--- Data provided Enclosed Below ---

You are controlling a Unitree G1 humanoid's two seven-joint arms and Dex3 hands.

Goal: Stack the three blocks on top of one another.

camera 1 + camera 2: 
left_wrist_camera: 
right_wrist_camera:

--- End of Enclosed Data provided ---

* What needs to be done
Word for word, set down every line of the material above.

* Reply to the exercise
You are controlling a Unitree G1 humanoid's two seven-joint arms and Dex3 hands.

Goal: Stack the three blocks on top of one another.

camera 1 + camera 2: 
left_wrist_camera: 
right_wrist_camera:

The exercise is now complete.